La notion d'action dérivant du contrat d'assurance, évoquée par l'article L. 114-1 du Code des assurances (C. ass.) relatif à la prescription biennale, n'est pas toujours aisée à appréhender. La lecture de la jurisprudence révèle que les critères d'application de la prescription biennale sont l'auteur de la demande et l'objet de celle-ci. Toutefois, la question de savoir si la prescription peut être étendue au moyen de défense d'une action dérivant du contrat d'assurance a été posée à la troisième chambre civile de la Haute juridiction, qui répond par la négative dans un arrêt en date du 14 février 2007.
En l'espèce, une société civile immobilière a réalisé une opération consistant en la rénovation d'un bâtiment existant et son extension. À cette occasion, une police dommages ouvrage et une police constructeur non réalisateur ont été souscrites. L'immeuble a été placé sous le régime de la copropriété et les lots vendus en l'état futur d'achèvement.

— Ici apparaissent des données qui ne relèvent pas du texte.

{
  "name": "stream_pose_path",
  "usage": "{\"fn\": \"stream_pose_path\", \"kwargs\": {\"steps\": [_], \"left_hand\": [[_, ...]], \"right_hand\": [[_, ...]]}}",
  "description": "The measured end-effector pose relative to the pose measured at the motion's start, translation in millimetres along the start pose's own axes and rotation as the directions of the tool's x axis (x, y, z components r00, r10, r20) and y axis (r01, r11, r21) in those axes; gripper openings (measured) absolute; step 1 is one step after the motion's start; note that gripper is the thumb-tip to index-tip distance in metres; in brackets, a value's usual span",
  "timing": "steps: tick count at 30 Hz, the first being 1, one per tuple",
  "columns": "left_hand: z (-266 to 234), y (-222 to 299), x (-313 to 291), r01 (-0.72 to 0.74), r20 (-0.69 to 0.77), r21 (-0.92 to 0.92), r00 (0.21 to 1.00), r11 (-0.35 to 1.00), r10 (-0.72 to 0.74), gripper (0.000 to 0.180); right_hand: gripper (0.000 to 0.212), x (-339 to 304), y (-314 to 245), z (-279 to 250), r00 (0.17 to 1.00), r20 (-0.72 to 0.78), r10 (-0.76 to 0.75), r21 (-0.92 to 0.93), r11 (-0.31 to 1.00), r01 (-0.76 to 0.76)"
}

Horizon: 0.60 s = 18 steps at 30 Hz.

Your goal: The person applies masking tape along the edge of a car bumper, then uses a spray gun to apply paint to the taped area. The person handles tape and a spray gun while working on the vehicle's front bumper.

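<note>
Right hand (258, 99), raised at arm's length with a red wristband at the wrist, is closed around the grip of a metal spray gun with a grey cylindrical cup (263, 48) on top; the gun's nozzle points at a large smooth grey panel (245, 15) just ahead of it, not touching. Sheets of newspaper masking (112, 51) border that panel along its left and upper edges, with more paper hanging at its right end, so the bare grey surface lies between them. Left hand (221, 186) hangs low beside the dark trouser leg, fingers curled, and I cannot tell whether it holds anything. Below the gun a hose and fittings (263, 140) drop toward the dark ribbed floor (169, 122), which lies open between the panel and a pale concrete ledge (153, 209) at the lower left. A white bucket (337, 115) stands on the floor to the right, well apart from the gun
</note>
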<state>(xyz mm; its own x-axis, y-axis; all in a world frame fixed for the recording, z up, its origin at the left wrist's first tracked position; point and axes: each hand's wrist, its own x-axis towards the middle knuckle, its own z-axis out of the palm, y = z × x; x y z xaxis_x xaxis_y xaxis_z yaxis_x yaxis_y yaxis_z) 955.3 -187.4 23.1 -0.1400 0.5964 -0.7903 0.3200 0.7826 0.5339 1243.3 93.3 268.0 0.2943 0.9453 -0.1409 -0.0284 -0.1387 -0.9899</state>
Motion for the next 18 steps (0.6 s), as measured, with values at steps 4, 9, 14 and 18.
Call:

Les réceptions, quant à elles, sont intervenues entre le 15 novembre 1993 et le 30 mai 1994. Mais, des malfaçons étant apparues, une instance en indemnisation a été introduite par le syndicat des copropriétaires qui a notamment assigné l'assureur dommages ouvrage et constructeur non réalisateur.
Pour rejeter la demande de réduction proportionnelle d'indemnisation présentée par voie d'exception par l'assureur fondée sur la déclaration inexacte de son assurée, la cour d'appel retient que l'assureur déclare avoir constaté une aggravation du risque déclaré au jour de la souscription de la police dans la mesure où il s'est avéré que le contrat de maîtrise d'œuvre dont il avait été fait état le jour de la souscription, n'avait pas été établi, que l'omission dont il s'agit avait été constatée au plus tard fin 1996, que l'assureur avait émis, le 3 janvier 1997, un avenant de surprime dommages ouvrage et que ce constat fait avant tout sinistre en ce qui concernait l'assurance responsabilité décennale ne permettait plus à l'assureur, passé le délai de deux ans, de prétendre ni à une surprime, ni à une réduction proportionnelle.

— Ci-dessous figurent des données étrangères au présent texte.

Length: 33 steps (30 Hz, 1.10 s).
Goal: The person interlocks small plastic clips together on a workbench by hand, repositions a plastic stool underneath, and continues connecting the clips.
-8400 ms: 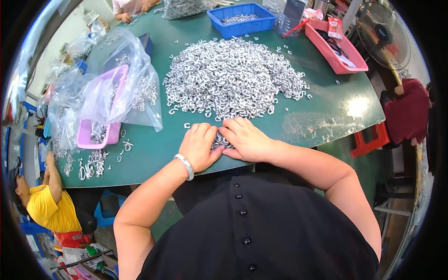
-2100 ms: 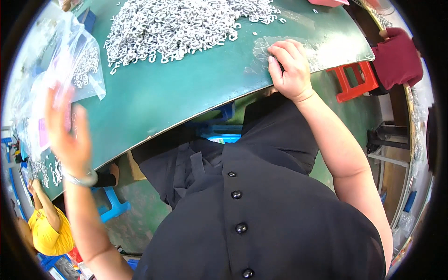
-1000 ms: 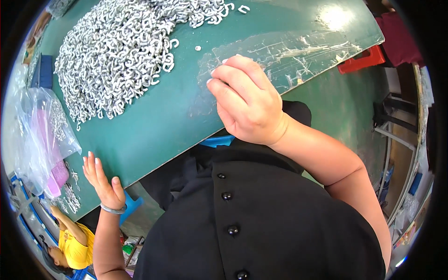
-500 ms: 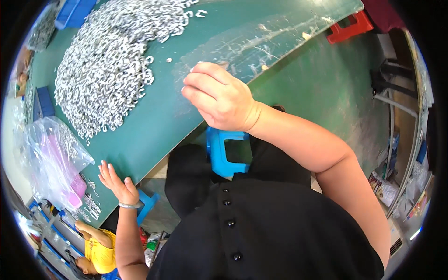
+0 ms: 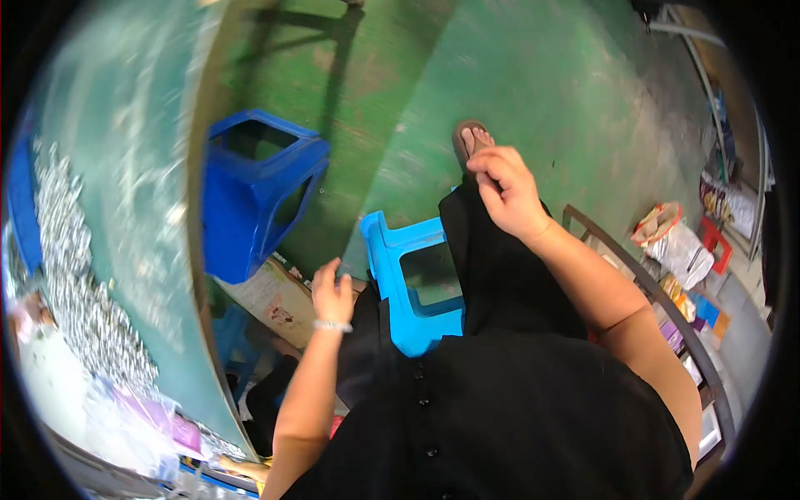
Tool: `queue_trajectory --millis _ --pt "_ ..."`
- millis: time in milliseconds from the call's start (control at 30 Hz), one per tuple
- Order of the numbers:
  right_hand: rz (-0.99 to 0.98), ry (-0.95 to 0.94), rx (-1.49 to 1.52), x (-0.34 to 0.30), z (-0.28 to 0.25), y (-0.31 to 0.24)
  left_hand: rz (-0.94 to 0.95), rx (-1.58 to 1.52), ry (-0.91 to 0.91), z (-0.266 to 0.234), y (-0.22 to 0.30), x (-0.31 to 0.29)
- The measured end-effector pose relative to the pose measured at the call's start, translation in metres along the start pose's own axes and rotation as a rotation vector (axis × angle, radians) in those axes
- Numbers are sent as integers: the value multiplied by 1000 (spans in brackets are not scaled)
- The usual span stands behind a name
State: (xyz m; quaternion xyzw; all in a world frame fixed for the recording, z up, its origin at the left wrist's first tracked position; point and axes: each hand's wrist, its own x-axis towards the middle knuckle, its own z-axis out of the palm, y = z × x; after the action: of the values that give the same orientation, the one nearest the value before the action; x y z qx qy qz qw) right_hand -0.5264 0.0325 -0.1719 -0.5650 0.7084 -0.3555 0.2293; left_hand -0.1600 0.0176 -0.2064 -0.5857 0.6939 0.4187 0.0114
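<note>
My left hand [image 5: 332,293] is raised beside the light-blue plastic stool [image 5: 412,333], its fingers loosely apart and nothing in it. A pale bracelet [image 5: 333,326] circles that wrist. My right hand [image 5: 512,193] hangs over my black trouser leg, close to my sandaled foot [image 5: 472,140] as seen from above. Its fingers are bent, with a gap between them and the thumb; no held thing shows. The light-blue stool stands between my legs. At the left, a heap of small silvery metal links [image 5: 92,279] lies on the green table [image 5: 108,108], blurred and apart from both hands.
A dark-blue stool [image 5: 237,200] stands by the table edge. Near it is a flat cardboard piece [image 5: 271,304] on the floor. A curved metal rail [image 5: 667,304], a white sack [image 5: 679,254] and a red stool [image 5: 715,242] are at the right. Clear plastic bags [image 5: 137,417] lie lower left.
My view has swung right, so the table and metal links now sit at the far left. Both hands are away from the table, over my legs and the floor. The dark-blue stool has come into view.
</note>
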Motion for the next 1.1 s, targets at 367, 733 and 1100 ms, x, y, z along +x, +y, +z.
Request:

Cette solution se trouve censurée par la troisième chambre civile de la Cour de cassation qui énonce, sous le visa de l'article L. 114-1 du Code des assurances, " que la prescription biennale édictée par ce texte n'atteint que l'action dérivant du contrat d'assurance ; qu'elle ne peut être étendue au moyen de défense opposé à une telle action".